INSTRUCTIONS TO FOLLOW: Return every line of the data exactly as it appears.

DATA TO PROCESS:
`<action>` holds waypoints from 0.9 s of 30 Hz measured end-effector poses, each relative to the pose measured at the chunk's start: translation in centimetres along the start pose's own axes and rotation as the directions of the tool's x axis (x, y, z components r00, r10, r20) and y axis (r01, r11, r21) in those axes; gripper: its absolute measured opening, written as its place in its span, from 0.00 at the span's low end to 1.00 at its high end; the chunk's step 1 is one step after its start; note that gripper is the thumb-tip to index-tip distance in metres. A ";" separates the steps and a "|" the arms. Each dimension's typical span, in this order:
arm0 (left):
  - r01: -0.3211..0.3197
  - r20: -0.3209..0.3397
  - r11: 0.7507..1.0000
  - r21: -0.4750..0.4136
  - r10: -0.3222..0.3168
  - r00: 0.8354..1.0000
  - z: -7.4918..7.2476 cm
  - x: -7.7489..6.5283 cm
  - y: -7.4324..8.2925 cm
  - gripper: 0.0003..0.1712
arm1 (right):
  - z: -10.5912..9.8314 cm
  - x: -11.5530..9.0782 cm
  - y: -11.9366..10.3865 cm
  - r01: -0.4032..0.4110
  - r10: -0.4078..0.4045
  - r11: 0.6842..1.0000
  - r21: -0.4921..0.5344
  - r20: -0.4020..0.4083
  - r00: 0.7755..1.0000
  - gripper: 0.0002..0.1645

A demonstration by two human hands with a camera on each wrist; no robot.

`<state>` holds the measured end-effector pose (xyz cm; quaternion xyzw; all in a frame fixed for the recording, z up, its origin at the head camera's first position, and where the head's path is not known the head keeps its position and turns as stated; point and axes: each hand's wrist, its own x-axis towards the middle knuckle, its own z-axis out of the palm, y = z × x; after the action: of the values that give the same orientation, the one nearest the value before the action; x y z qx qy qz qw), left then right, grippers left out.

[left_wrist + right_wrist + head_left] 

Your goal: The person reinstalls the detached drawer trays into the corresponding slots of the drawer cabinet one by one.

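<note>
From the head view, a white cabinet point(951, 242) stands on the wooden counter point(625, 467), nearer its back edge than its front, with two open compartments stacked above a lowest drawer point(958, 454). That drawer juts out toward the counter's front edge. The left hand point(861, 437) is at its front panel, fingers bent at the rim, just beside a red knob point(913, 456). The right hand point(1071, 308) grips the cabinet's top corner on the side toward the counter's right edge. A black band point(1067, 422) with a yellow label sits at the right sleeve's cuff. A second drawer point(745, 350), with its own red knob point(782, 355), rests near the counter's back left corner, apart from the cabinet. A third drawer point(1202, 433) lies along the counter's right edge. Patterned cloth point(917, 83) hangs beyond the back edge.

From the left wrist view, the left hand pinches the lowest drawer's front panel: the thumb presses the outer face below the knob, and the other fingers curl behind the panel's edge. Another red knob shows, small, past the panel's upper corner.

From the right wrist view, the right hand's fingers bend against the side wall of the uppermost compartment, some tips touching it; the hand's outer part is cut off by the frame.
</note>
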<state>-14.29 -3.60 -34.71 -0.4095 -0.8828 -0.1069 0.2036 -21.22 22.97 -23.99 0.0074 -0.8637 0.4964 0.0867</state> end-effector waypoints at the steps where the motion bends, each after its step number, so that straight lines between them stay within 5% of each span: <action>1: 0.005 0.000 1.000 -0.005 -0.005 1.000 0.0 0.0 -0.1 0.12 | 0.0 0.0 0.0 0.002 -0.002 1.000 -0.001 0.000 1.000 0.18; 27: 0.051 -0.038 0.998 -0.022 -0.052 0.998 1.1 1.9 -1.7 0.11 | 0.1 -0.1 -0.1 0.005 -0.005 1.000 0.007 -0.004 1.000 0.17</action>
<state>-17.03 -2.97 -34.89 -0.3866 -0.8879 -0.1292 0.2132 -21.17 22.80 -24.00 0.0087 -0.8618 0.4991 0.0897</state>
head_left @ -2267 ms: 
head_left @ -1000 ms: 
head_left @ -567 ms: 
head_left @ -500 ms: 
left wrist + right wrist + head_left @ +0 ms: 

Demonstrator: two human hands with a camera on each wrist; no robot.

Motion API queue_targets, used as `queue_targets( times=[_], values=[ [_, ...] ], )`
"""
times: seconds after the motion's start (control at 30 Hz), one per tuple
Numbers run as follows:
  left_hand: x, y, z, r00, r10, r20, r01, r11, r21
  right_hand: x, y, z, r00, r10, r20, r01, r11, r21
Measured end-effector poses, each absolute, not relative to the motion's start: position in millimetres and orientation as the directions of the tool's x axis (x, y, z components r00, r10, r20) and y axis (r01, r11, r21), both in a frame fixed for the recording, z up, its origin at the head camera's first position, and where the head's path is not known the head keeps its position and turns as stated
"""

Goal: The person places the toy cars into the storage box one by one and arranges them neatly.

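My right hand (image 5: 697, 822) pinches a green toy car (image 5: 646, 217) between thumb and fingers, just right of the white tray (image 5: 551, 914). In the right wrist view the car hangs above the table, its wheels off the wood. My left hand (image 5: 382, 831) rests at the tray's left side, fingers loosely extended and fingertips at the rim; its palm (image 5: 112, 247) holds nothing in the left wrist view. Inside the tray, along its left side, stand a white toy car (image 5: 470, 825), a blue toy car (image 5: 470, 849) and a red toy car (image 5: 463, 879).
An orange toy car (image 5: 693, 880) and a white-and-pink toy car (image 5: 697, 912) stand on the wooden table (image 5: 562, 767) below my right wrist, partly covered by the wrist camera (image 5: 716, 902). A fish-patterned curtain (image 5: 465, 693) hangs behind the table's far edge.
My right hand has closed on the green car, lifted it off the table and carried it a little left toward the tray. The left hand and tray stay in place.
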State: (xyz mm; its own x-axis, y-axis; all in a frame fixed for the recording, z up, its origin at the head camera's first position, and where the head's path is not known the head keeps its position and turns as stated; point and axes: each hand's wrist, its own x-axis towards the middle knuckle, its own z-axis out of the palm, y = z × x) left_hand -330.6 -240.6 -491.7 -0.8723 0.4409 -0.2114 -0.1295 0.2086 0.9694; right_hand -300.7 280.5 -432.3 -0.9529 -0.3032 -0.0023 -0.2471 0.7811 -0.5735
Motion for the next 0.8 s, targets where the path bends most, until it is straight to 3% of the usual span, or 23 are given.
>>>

ANSWER BOX:
`<action>` holds waypoints from 0.9 s of 30 Hz measured end-effector poses, each relative to the pose measured at the chunk's start: translation in centimetres along the start pose's own axes and rotation as the directions of the tool's x axis (x, y, z components r00, r10, r20) and y axis (r01, r11, r21) in those axes; gripper: its absolute measured opening, written as its place in its span, from 0.00 at the span's low end to 1.00 at its high end; the chunk's step 1 is one step after its start; note that gripper is the thumb-tip to index-tip distance in metres. A ";" separates the steps and a "|" the arms. Each dimension's typical span, in this order:
arm0 (left):
  - r01: -0.3211..0.3197
  - r20: -0.3209..0.3397
  - r11: 0.7507..1.0000
  - r21: -0.4750..0.4136
  - r10: -0.3222..0.3168
  - r00: 0.8354..1.0000
  - z: -7.4918..7.2476 cm
  - x: -7.7489..6.5283 cm
  - y: -7.4324..8.2925 cm
  - gripper: 0.0003..0.1712
arm1 (right):
  - z: -10.5912..9.8314 cm
  - x: -11.5530..9.0782 cm
  - y: -11.9366..10.3865 cm
  - r01: -0.4032..0.4110
  - r10: -0.4078..0.4045
  - r11: 0.6842..1.0000
  - r21: -0.4921..0.5344
  - r20: -0.4020..0.4083
  - r00: 0.7755..1.0000
  - gripper: 0.0002..0.1645

A demonstration by two human hands with a camera on each wrist; no robot.

`<state>` holds the measured end-effector pose (xyz cm; quaternion xyzw; all in a frame fixed for the recording, z up, its origin at the head camera's first position, and where the head's path is not known the head keeps its position and turns as stated; point and axes: each hand's wrist, its own x-axis towards the middle knuckle, its own z-axis out of the palm, y = z × x; after the action: of the values that give the same orientation, the one nearest the value before the action; x y z qx qy qz qw), left then right, grippers left out.

[left_wrist + right_wrist + head_left] 

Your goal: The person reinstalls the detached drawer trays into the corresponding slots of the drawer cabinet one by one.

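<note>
From the head view, a white cabinet point(951, 242) stands on the wooden counter point(625, 467), nearer its back edge than its front, with two open compartments stacked above a lowest drawer point(958, 454). That drawer juts out toward the counter's front edge. The left hand point(861, 437) is at its front panel, fingers bent at the rim, just beside a red knob point(913, 456). The right hand point(1071, 308) grips the cabinet's top corner on the side toward the counter's right edge. A black band point(1067, 422) with a yellow label sits at the right sleeve's cuff. A second drawer point(745, 350), with its own red knob point(782, 355), rests near the counter's back left corner, apart from the cabinet. A third drawer point(1202, 433) lies along the counter's right edge. Patterned cloth point(917, 83) hangs beyond the back edge.

From the left wrist view, the left hand pinches the lowest drawer's front panel: the thumb presses the outer face below the knob, and the other fingers curl behind the panel's edge. Another red knob shows, small, past the panel's upper corner.

From the right wrist view, the right hand's fingers bend against the side wall of the uppermost compartment, some tips touching it; the hand's outer part is cut off by the frame.
</note>
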<state>-14.29 -3.60 -34.71 -0.4095 -0.8828 -0.1069 0.2036 -21.22 22.97 -23.99 0.0074 -0.8637 0.4964 0.0867</state> end-effector waypoints at the steps where the motion bends, each after its step number, so that straight lines between them stay within 5% of each span: <action>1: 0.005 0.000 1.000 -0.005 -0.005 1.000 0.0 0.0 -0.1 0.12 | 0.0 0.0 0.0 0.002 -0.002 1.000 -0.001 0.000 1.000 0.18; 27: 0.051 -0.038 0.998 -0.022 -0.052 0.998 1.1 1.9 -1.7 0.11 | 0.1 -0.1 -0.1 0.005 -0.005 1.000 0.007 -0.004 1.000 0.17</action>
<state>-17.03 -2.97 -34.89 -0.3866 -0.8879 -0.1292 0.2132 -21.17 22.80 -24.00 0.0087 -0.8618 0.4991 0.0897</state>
head_left @ -2267 ms: 
head_left @ -1000 ms: 
head_left @ -567 ms: 
head_left @ -500 ms: 
left wrist + right wrist + head_left @ +0 ms: 

Demonstrator: two human hands with a camera on each wrist; no robot.

Motion API queue_targets, used as `queue_targets( times=[_], values=[ [_, ...] ], )`
"""
times: seconds after the motion's start (control at 30 Hz), one per tuple
Numbers run as follows:
  left_hand: x, y, z, r00, r10, r20, r01, r11, r21
  right_hand: x, y, z, r00, r10, r20, r01, r11, r21
Measured end-effector poses, each absolute, not relative to the motion's start: position in millimetres and orientation as the directions of the tool's x axis (x, y, z components r00, r10, r20) and y axis (r01, r11, r21), both in a frame fixed for the recording, z up, its origin at the head camera's first position, and where the head's path is not known the head keeps its position and turns as stated
"""

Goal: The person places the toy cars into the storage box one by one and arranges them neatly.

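My right hand (image 5: 697, 822) pinches a green toy car (image 5: 646, 217) between thumb and fingers, just right of the white tray (image 5: 551, 914). In the right wrist view the car hangs above the table, its wheels off the wood. My left hand (image 5: 382, 831) rests at the tray's left side, fingers loosely extended and fingertips at the rim; its palm (image 5: 112, 247) holds nothing in the left wrist view. Inside the tray, along its left side, stand a white toy car (image 5: 470, 825), a blue toy car (image 5: 470, 849) and a red toy car (image 5: 463, 879).
An orange toy car (image 5: 693, 880) and a white-and-pink toy car (image 5: 697, 912) stand on the wooden table (image 5: 562, 767) below my right wrist, partly covered by the wrist camera (image 5: 716, 902). A fish-patterned curtain (image 5: 465, 693) hangs behind the table's far edge.
My right hand has closed on the green car, lifted it off the table and carried it a little left toward the tray. The left hand and tray stay in place.
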State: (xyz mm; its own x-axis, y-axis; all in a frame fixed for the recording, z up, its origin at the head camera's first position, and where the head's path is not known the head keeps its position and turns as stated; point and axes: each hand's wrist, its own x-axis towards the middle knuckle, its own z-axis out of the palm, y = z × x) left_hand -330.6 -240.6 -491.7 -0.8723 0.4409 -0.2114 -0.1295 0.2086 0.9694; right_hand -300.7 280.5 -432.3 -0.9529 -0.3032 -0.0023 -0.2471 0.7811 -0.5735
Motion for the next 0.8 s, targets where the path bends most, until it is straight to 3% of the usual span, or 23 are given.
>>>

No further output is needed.